The Government is failing unaccompanied child refugees

'When unaccompanied children arrive on our shores to seek asylum, they are vulnerable and need our support.'

Refugees on a small boat

Hannah Clare is the Green Party Deputy Leader of Brighton and Hove City Council and Chair of the Children, Young People & Skills Committee

When unaccompanied children arrive on our shores to seek asylum, they are vulnerable and need our support. They have often experienced real trauma. Yet the Government is failing to ensure that these children have access to secure homes. 

As the lead councillor for Children and Young People in Brighton and Hove, I am proud to say that Brighton and Hove Council welcomes and offers sanctuary to refugees and children who have arrived in the UK fleeing war, persecution and climate change. 

Yet the Home Office is undermining our attempts to support these children. 

When unaccompanied asylum-seeking children (UASCs) arrive in the UK having crossed the channel, they are usually placed in an “Intake Centre” in Kent, which is meant to be a temporary place for them to be held until they can be moved to a local authority that can care for them. 

Brighton and Hove has stepped up in making space for these children so they can have a proper home, but other councils have not. This has led to a shortage of places where UASCs can receive the support they need, and meant more and more children are kept in inadequate temporary accommodation. 

In response to the lack of places for UASCs, the Home Office has placed them in hotels on the South Coast, and they have done so with very little regard for the wellbeing of the children. A series of examples shows this. 

In July this year, the Government placed UASCs in a hotel in Hove as an extension of the Kent Intake Centre. They did so with less than 24 hours’ notice to us as a local council and with no consultation. As a council we reacted in horror – these children should be provided with secure accommodation and the chance to rebuild their lives, not trapped in hotels.

The Home Office responded to our concerns with assurances that they were committed to closing the site, and apologised for the way the process was conducted. Yet less than 6 months later they did exactly the same thing again, commissioning a second hotel for UASCs in the city, again with no notice or consultation. 

There are now at least 3 other hotels operating as extensions of the Kent Intake Centre on the south coast, alongside the intake centre itself. As of December 2021, up to 120 UASCs can be placed into these hotels our city at any one time prior to transfer. 

Commissioning hotels to temporarily house these vulnerable children is not how support is best provided. Hotel placements that bypass local councils not only let down vulnerable children, but also block local communities and voluntary groups from having an effective response.
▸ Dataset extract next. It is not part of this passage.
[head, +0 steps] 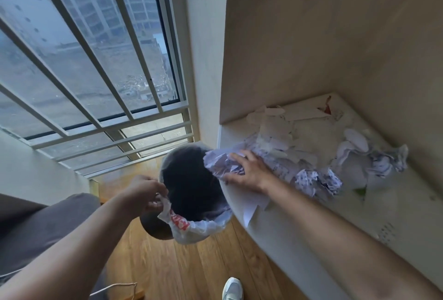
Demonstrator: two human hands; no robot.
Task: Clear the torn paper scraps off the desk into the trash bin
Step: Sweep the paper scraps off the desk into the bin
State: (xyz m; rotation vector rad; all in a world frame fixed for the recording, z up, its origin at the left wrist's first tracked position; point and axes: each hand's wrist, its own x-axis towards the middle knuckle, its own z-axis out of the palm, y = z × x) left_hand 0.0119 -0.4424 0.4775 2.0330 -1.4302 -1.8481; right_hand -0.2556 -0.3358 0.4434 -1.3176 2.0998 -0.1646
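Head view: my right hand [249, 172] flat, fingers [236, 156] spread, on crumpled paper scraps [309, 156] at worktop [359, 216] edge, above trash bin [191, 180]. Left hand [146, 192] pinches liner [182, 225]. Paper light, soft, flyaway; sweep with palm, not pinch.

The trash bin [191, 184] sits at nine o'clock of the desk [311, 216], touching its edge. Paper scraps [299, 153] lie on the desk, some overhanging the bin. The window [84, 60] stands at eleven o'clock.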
For those following the Home Office’s management of refugees in this country for a while, we could have perhaps predicted the situation we are in. The Government has repeatedly failed to create a system that would ensure responsibilities for care are shared across the country.  

Under Government rules, when unaccompanied children arrive on our shores, authorities over 0.07% of their children-in-care population can ask other authorities  to take on their care, under what is called the National Transfer Scheme. Many of the councils needing to refer to this scheme to find placements for children are on the South Coast, where a large majority of UASCs arrive.  

Yet taking these UASCs into care is voluntary and many local authorities are not meeting the Government’s suggested statistical quota of 0.07% of their child population. Brighton & Hove City Council has continued to meet and exceed its quota, but other councils are refusing to step up.

Instead of addressing this, ministers continue to insist on voluntary arrangements for councils, giving them the option of whether they will support UASCs. 

What this amounts to is allowing primarily Conservative-led county councils to shirk their responsibilities and opt-out of providing care. 

We firmly believe that all councils should play their part in supporting refugee children and continue to campaign for proper resources to respond to need and for a mandatory scheme.  

In a desperate attempt to salvage their failing policy, the Home Office has now temporarily made this rota mandatory. Yet loopholes still remain, with councils given two weeks to opt out. And the mandatory policy is only going to cover the placement of around 650 UASCs. After which, the creaking voluntary scheme would return. This brief change to the system does little to guarantee long-term support for vulnerable children, and means councils already taking UASCs are still facing future pressures on services. 

Even still, the answer lies beyond a mandatory scheme. The challenges for local authorities providing children’s social care – and more broadly, placements – are well documented. Many councils reject calls to take UASCs because the financial support needed, against the backdrop of high costs for children’s placements – is already too much for over-stretched budgets to bear. 

If the Government are to ensure the right level of care is even available in other areas, they must work faster to address the underlying issues in caring for looked after children, regardless of where they are from, and to help advocate for our shared responsibilities to the vulnerable.  

Beyond this, they also have to face up to the facts. Refugees will continue to arrive in this country – and it will only get more extreme due to the impacts of climate change and continued conflict. If they want to ensure long-term sustainability, the UK Government must also work with other governments to deal with the underlying causes of young refugees arriving on our shores, and put the resources and policy in place to ensure that all children are treated with care, dignity and respect.